Input: digits = [2,1,3,0]
Output: [102,120,130,132,210,230,302,310,312,320]
Explanation: All the possible integers that follow the requirements are in the output array. 
Notice that there are no odd integers or integers with leading zeros.

Example 2:

Input: digits = [2,2,8,8,2]
Output: [222,228,282,288,822,828,882]
Explanation: The same digit can be used as many times as it appears in digits. 
In this example, the digit 8 is used twice each time in 288, 828, and 882.

Example 3:

Input: digits = [3,7,5]
Output: []
Explanation: No even integers can be formed using the given digits.

Constraints:

3 <= digits.length <= 100
0 <= digits[i] <= 9

Approaches

Checkout 3 different approaches to solve Finding 3-Digit Even Numbers. Click on different approaches to view the approach and algorithm in detail.

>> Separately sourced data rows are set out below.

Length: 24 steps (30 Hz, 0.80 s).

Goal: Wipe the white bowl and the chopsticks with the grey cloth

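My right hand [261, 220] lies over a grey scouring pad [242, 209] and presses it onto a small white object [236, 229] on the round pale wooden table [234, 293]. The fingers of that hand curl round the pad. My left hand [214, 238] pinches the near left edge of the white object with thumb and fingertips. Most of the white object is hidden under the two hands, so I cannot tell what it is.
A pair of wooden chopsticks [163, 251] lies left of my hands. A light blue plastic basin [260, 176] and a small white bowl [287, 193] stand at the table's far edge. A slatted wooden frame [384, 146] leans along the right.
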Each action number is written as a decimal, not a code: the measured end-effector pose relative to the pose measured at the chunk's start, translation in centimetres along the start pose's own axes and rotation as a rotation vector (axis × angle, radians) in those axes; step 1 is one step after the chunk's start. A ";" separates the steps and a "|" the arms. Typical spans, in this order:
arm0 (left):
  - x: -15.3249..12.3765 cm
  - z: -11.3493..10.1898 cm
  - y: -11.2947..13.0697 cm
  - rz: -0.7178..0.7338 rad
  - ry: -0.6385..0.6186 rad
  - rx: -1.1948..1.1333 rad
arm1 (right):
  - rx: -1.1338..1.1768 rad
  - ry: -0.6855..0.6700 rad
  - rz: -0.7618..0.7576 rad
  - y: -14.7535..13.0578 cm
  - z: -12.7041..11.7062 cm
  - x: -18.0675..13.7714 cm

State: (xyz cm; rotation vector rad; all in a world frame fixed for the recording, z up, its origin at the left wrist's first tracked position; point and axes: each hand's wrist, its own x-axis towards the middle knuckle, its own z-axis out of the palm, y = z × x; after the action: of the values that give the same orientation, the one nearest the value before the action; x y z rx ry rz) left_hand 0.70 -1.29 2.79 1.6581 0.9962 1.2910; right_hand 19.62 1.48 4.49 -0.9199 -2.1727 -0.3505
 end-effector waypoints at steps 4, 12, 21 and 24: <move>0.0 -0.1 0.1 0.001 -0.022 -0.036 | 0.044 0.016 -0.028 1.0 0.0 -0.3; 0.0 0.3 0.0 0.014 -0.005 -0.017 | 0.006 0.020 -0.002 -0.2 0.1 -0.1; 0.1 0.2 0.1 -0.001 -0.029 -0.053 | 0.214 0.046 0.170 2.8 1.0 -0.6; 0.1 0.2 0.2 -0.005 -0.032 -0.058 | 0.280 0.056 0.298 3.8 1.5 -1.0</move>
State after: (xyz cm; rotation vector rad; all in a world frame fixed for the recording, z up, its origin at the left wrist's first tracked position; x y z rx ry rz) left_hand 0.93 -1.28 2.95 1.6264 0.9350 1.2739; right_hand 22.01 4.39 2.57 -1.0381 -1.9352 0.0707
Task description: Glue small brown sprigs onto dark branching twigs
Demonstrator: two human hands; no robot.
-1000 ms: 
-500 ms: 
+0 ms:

Brute-Force with Nested Loops

This approach generates all possible 3-digit numbers by picking three distinct digits from the input array. It uses three nested loops to iterate through all combinations of three indices, forms a number, and checks if it's a valid 3-digit even number without a leading zero. A HashSet is used to store the unique numbers, which are then sorted before being returned.

Algorithm

Initialize a Set<Integer> to store unique valid numbers, preventing duplicates.
Get the length of the input digits array, n.
Use three nested loops with indices i, j, and k to iterate from 0 to n-1.
Inside the innermost loop, check if the indices are distinct: i != j, j != k, and i != k.
If the indices are distinct, retrieve the digits: d1 = digits[i], d2 = digits[j], d3 = digits[k].
Check if the formed number meets the problem's requirements:
- No leading zero: d1 != 0.
- Is an even number: d3 % 2 == 0.
If both conditions are met, form the number num = d1 * 100 + d2 * 10 + d3 and add it to the Set.
After the loops complete, convert the Set into an array.
Sort the resulting array in ascending order.
Return the sorted array.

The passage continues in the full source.